- **Extracted records**
──────
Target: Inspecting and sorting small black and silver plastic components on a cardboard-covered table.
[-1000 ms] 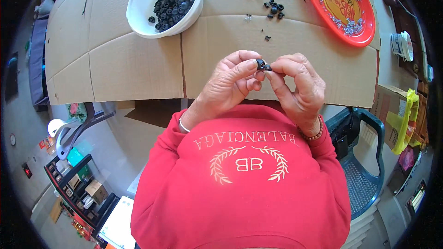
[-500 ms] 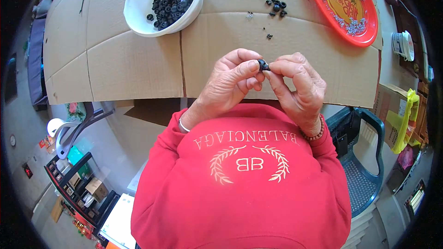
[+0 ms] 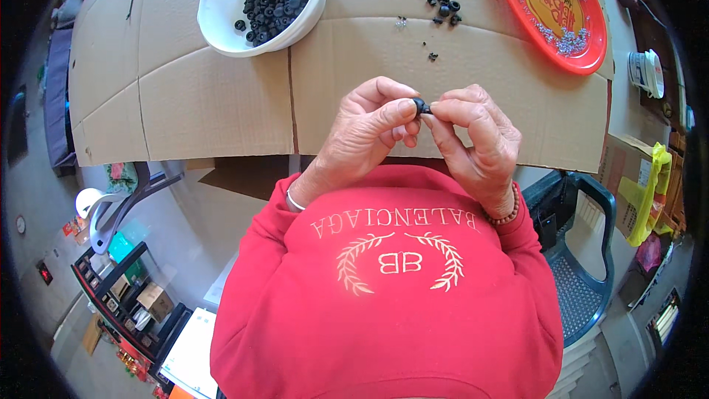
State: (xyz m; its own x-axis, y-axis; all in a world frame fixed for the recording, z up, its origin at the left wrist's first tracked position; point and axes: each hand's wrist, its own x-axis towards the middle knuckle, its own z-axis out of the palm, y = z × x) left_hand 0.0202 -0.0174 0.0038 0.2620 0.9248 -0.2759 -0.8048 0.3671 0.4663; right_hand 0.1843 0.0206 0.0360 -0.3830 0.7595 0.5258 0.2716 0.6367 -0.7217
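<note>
My left hand (image 3: 369,120) pinches a small round black part (image 3: 419,105) between thumb and forefinger, above the near edge of the cardboard. From the other side, the thumb and forefinger of my right hand (image 3: 480,129) close on the same part's end, where a smaller black bit (image 3: 426,109) shows. The fingertips hide much of both. Farther off, a white bowl (image 3: 214,18) holds many similar black parts. Loose black parts (image 3: 444,10) lie scattered beyond my hands, with tiny dark bits (image 3: 433,57) closer in.
Flattened cardboard (image 3: 214,111) covers the table. At the far right a red plate (image 3: 515,11) carries small silvery pieces around its middle. A few clear bits (image 3: 401,22) lie near the loose parts. A dark green plastic chair (image 3: 583,281) stands to my right.
My hands stay nearly where they were, still pinching the black part. The part has turned slightly between the fingers. The view has shifted a little.
</note>
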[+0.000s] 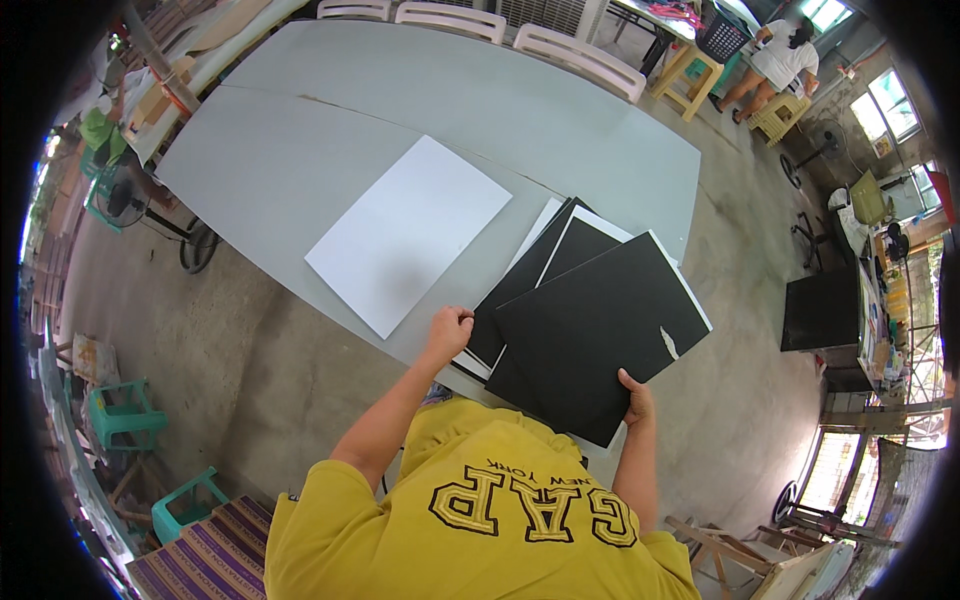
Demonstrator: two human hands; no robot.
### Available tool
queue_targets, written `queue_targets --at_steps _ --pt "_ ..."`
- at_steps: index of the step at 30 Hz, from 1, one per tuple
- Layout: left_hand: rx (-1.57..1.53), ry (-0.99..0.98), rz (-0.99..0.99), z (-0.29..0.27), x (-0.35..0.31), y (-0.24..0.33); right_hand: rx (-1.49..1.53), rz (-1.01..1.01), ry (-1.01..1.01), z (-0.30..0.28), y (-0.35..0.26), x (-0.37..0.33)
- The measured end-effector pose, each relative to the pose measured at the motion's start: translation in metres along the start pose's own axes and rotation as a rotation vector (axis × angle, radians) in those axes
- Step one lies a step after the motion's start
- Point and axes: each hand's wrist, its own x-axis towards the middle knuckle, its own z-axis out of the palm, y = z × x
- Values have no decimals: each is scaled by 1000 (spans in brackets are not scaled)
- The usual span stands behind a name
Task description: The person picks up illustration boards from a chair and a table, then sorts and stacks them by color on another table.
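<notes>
- Beyond the near right edge of the surface, the top black board juts out over the floor; the right hand grasps its near right margin, thumb on top and the other fingers hidden below. With so much overhang, a loosened pinch could let it tip and drop.
- On that board's right side, a torn pale patch breaks the black face. Rubbing or catching there would probably widen the damage.
- Near the left margin of the lower dark sheets, the left hand has its fingers curled inward; I cannot tell whether they pinch an edge. Pulling unevenly could bend a corner.
- Under the top board, a fanned stack of black and white sheets lies askew towards the surface's right edge. Friction from the sheet above might drag the others out of line.
- Left of the stack, a white sheet lies flat, its nearest corner just beside the surface's near edge; a sweeping left forearm could crease or smudge it.
- Farther back, a seam crosses the surface and might snag a sliding edge.
</notes>
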Motion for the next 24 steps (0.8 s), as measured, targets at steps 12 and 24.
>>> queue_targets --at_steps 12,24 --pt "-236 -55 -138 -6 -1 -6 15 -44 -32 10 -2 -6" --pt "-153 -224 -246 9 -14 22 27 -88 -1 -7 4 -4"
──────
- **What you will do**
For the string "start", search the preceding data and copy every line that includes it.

- **Answer box**
- The measured end-effector pose, each relative to the pose measured at the motion's start: translation in metres along the start pose's own axes and rotation as a rotation vector (axis × angle, radians) in those axes
- Step one lies a step after the motion's start

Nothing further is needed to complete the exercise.